Required action:
Among the entries below, find the lines with the word "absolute" and return them.

Input data:
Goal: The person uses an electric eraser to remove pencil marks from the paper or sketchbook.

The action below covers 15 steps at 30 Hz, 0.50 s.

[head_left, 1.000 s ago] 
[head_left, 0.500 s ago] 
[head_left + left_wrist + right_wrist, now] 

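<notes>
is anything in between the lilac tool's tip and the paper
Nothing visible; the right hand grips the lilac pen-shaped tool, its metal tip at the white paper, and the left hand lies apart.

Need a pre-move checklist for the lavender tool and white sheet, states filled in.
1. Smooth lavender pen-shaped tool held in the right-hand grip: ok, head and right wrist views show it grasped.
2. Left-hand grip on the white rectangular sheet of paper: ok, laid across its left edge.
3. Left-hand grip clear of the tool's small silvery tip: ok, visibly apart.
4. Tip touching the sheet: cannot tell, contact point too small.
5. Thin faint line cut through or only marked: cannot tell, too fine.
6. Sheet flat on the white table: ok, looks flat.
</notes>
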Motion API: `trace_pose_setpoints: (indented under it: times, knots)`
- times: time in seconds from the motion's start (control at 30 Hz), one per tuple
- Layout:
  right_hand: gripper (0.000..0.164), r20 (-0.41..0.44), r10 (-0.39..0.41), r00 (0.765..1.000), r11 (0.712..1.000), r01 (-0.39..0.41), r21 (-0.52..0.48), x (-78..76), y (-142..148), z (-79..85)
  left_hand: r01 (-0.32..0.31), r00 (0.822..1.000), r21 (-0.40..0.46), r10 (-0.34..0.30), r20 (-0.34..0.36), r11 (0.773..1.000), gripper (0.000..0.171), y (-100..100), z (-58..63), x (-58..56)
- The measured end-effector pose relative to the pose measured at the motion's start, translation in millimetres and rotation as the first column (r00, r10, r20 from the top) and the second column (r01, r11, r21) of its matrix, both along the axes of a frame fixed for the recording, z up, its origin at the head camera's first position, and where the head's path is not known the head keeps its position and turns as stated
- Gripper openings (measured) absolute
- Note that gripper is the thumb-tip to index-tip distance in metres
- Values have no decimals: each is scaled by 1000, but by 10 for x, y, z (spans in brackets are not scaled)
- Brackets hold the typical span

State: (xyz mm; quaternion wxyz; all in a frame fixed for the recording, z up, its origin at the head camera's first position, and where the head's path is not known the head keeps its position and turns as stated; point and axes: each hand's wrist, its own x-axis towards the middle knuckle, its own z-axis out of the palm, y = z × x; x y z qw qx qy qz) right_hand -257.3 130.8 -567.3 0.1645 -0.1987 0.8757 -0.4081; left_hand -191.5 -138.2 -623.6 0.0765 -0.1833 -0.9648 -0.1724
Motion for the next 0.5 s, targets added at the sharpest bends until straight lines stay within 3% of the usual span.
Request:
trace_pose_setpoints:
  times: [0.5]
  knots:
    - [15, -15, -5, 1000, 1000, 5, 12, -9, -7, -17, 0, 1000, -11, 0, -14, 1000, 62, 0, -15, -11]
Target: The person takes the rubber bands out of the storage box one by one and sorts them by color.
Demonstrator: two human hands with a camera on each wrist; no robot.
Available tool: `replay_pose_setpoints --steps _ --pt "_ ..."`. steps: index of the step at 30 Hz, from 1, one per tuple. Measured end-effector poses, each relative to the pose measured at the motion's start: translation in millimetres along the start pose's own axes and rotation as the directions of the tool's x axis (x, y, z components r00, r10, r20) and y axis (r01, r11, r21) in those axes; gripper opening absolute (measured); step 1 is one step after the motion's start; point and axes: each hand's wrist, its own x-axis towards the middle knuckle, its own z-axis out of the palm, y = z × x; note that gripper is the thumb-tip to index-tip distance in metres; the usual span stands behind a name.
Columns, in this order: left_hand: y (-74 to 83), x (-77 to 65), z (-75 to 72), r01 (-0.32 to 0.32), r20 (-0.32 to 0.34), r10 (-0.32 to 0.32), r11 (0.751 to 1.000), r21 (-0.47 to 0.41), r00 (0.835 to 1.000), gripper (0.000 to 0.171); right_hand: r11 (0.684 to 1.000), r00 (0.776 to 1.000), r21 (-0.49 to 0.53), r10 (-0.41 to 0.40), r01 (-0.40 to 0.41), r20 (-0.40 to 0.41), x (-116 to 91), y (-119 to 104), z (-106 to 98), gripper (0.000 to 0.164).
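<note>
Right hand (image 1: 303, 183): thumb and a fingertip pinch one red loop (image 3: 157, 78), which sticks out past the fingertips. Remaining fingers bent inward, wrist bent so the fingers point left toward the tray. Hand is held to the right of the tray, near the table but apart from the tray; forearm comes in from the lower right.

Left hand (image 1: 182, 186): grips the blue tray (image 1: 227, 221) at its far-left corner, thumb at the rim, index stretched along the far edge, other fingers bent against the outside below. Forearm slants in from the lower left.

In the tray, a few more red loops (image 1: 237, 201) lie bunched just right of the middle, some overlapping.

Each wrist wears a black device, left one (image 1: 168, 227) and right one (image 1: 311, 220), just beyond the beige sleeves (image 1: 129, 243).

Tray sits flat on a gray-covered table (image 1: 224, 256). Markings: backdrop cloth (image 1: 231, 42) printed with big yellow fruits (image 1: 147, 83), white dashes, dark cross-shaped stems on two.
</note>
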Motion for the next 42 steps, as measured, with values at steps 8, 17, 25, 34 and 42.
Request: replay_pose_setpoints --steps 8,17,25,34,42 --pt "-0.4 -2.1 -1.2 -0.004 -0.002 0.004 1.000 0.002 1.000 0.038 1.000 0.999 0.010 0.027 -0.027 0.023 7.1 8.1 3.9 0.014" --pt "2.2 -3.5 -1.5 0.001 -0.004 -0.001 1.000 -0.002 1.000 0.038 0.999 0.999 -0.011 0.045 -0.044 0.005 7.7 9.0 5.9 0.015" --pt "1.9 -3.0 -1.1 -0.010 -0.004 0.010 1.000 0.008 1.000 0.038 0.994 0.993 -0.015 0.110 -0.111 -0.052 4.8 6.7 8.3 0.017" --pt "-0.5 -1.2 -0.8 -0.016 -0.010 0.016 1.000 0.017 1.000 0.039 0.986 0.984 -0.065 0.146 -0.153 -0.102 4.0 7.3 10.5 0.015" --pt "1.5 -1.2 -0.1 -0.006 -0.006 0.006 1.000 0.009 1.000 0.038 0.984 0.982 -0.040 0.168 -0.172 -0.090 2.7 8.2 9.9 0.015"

Exercise answer:
- Gripper openings (measured) absolute
Available tool: `replay_pose_setpoints --steps _ --pt "_ ..."`. steps: index of the step at 30 Hz, from 1, one per tuple. Measured end-effector poses, each relative to the pose measured at the motion's start: translation in millimetres along the start pose's own axes and rotation as the directions of the tool's x axis (x, y, z components r00, r10, r20) and y axis (r01, r11, r21) in those axes; gripper opening absolute (measured); step 1 is one step after the motion's start; point and axes: each hand's wrist, its own x-axis towards the middle knuckle, its own z-axis out of the palm, y = z × x; note that gripper is the thumb-tip to index-tip distance in metres; the usual span stands behind a name.

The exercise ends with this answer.